It takes a certain type of brashness and bravery to hurl a 500-horsepower Sprint Car at high speed into a dirt embankment with over a dozen others swarming the track.
Just ask the drivers themselves.
“It’s a show,” Geoff Clark said. “It’s a rush!”
“It’s the ultimate adrenaline rush,” piped in Randy Barnes. “We’re all a bit crazy.”
Clark and Barnes were part of the show Saturday night and Sunday afternoon as a statewide field of drivers beat and banged in the fourth annual Alaska Dirt Track Shootout at Twin City Raceway.
The Sprint Car feature highlighted the show Saturday night, when 14 hungry drivers tackled the challenging dirt of the one-third-mile track, often billed as the “Fastest Dirt Track” in Alaska.
When the 25-lap Sprint feature kicked off — with a traditional three-wide “Salute to the Fans” pace lap as a prelude — the field of 14 rushed into Turn 1 and was seemingly never seen again as the dust kicked up and things got wild.
Through it all, Emma McDonald came through to claim the feature win, joining her family members in picking up individual victories Saturday. Emma’s brother, Logan, won a pair of heat races earlier in the night and father, John, won a heat as well.
John McDonald had the highlight of the night in the second heat when he lost control and flipped his No. 78 Sprint Car several times in a violent accident moments after the green flag flew. McDonald climbed from his machine and was back in the pit area with at least half a dozen family and friends feverishly working to make repairs.
“It was an old-age mistake,” McDonald admitted. “I got too aggressive, thought that I had room and didn’t, and got up on the (dirt) berm.”
McDonald had contact with another vehicle as the field raced into the first turn and was squeezed to the bottom, causing the rollover. McDonald said he had been through “probably a dozen” similar crashes like that in his 21-year racing career.
“It hurt a couple times when it hit,” he said. “But only just for a minute.”

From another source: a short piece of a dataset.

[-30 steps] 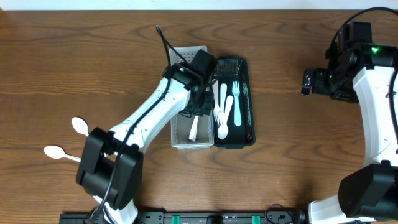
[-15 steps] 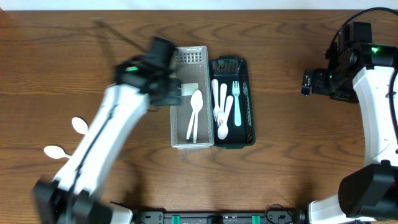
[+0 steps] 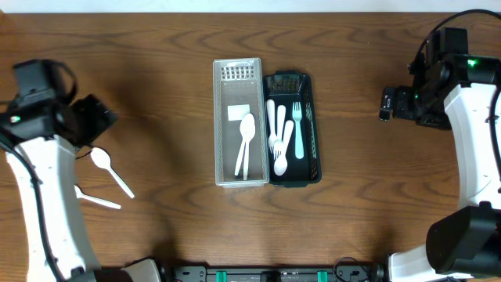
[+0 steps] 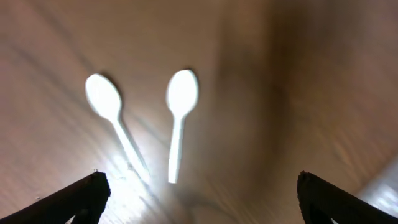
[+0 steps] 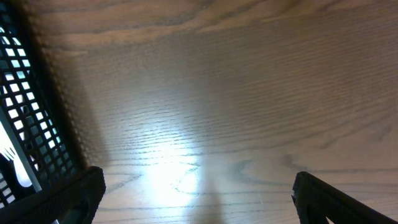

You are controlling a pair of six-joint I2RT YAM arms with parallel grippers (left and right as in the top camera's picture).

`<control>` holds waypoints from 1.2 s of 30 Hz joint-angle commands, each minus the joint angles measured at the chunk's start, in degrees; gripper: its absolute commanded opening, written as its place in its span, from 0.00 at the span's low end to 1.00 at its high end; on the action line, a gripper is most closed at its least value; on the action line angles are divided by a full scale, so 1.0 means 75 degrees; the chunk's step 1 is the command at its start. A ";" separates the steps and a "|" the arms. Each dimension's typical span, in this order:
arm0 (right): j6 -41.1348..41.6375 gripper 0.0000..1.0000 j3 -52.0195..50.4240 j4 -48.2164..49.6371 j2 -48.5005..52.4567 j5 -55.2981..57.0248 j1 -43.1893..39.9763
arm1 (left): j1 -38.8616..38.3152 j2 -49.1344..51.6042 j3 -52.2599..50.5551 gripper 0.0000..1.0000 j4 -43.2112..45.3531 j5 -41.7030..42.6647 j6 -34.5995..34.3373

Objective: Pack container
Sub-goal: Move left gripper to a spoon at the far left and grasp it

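1. The left hand (image 4: 199,184) has let go of its spoon and swung away from the trays. Its jaws now stand wide, with nothing between them.
2. That packed spoon (image 3: 245,142) now lies inside the grey tray (image 3: 217,117), well off to this hand's right.
3. The hand now hovers over the bare counter (image 4: 298,74). A first loose spoon (image 4: 121,134) and a second loose spoon (image 4: 177,134) lie just ahead of its fingers. Their bowls point away from it and their handles toward it, and they sit near each other but apart.
4. The black tray (image 3: 316,141) sits against the grey tray on the side farther from this hand. Its cutlery (image 3: 297,133) lies as it did a second ago.
5. The right hand (image 5: 196,186) has not moved. It is wide open and empty, with the black tray's mesh at its left edge.
6. By my reading, one more piece is packed and two spoons remain. The left hand looks placed to come down on one. Each lies flat and thin on the wood, so the pinch may slip.
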 commanded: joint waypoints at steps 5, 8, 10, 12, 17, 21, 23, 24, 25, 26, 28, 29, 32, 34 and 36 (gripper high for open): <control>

The McDonald family out of Houston includes patriarch John, Emma, Logan and Liam. Together, the family helped John make repairs to the car, which he estimated would cost the team around $2,000 of repair work.
The family made the trip from the Valley, along with a multitude of other racing families, for the weekend to participate in the statewide event, which will also host an unofficial second leg of the Shootout in two weeks at Capitol Speedway in Willow, just up the Richardson Highway from Wasilla, a weekend billed as the Capitol Speedway Invitational.
The feature wasn’t a lap old when Logan McDonald and J.J. Sohl tangled in the first set of turns. McDonald lost control and spun while Sohl turned to avoid him and slid to a stop against his fellow racer while Geoff Clark, a veteran of the track, barely slid by.
“I saw two cars balled up there and I cranked it hard to the left, cranked it hard to the right and throttled out,” Clark recounted.
In the B-Stock division Saturday, Chuck Winters picked up the feature win to add to his second heat victory. Dustin Bass won the first heat of the night.
Winters added to his growing championship lead with the two wins, both of which he pulled away in to craft easy triumphs, and said the biggest challenge was keeping hold of a slick track that was continually watered down due to dry conditions.
“It was a one-groove racetrack in the first heat,” Winters said. “The track was soaking wet, you couldn’t pass.”
Winters said the Dirt Track Shootout is special due to the number of competitors that show up from around the state.
“There are so many cars that come out, guys from Capitol and Mitchell (Speedway in Fairbanks),” he said. “You’ve got to go run in this.”
Clark said the growing event started as a competition between the local Kenai and Soldotna racers at Twin City and the Fairbanks racers that compete at the Mitchell Speedway.
“We said we’re going to come up there and take your money,” he said. “And they said, ‘Well we’ll come down there and take yours!’”
In the A-Stock division, Jeremy Herr of Soldotna came through to grab the feature win in the No. 1/5 car after dominating all night. Herr, a second-year driver that is competing in his first full-time season, said the combination of the increased field sizes and great weather helped play a role in Saturday’s successful venture.
“It’s awesome to see that many cars out here,” Herr said. “It’s awesome to see the fans out.”
Herr added that once he wrapped up his feature victory, he was all eyes for the Sprint Car feature.
“I’m thinking, ‘Oh wow, this is going to be amazing,’” he said.
John Clemmons and Al Ulman dueled for victory in the Late Models class, with Clemmons taking both heat races and Ulman running away with the feature.